The smooth newt (Molge vulgaris), a relation of the salamander, is protected by a poisonous skin; nevertheless the creature has a dark brown back and spends most of its time on land. Its black-spotted, yellow under-surface may have some protective value in the water. Neither the pike nor the common European water-tortoise will eat this newt.

Toads are nearly all very inconspicuous; nevertheless they are well protected by the acrid secretion from the skin glands; moreover, they are both recognised and avoided by those predacious creatures to whom they are distasteful. Hawks, although as a rule plainly coloured, are certainly recognised by all other birds. It would seem, therefore, that “warning colours,” like the similar striking hues of many domestic animals, are incidental attributes. It has been possible for their owners to develop them, because for the most part let alone.
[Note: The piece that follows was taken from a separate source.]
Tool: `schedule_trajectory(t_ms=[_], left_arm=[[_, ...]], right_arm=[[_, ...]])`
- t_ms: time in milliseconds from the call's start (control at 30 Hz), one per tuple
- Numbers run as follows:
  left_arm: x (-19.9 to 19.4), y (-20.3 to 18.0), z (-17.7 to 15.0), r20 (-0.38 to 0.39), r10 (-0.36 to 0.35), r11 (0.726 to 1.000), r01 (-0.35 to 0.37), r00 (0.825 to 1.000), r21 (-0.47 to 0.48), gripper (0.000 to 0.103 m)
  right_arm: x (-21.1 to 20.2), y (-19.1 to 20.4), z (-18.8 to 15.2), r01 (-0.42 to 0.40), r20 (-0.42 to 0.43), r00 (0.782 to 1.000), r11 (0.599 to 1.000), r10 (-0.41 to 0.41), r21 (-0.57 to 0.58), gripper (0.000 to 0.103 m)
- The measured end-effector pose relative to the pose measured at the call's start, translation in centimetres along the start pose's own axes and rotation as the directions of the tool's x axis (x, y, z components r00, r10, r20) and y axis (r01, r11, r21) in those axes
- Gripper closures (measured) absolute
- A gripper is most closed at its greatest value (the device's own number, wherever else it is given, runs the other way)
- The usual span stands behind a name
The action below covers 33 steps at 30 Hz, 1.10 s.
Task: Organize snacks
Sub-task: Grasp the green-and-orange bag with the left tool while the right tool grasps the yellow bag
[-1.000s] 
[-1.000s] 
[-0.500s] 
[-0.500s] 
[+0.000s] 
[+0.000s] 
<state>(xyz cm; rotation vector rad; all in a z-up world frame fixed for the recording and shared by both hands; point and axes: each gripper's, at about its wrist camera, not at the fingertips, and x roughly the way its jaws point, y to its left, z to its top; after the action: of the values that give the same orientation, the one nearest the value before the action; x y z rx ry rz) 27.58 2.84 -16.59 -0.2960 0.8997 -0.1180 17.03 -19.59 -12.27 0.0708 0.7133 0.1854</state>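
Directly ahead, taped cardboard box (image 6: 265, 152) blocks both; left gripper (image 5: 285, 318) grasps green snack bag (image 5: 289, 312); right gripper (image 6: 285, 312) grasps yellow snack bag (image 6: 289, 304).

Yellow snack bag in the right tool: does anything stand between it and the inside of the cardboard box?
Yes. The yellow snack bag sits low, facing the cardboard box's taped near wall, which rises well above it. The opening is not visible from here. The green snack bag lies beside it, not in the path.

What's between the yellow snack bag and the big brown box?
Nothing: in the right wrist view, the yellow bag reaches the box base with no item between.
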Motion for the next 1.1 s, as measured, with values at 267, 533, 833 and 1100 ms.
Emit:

Eisig, long ago, pointed out that the brightly coloured pigment in the skin of these warningly coloured insects is in certain cases of an excretory nature. Therefore the inference which should be drawn is, as Beddard points out on page 173 of his Animal Colouration, “that the brilliant colours (i.e. the abundant secretion of pigment) have caused the inedibility of the species, rather than that the inedibility has necessitated the production of bright colours as an advertisement.” In other words, Neo-Darwinians put the cart before the horse!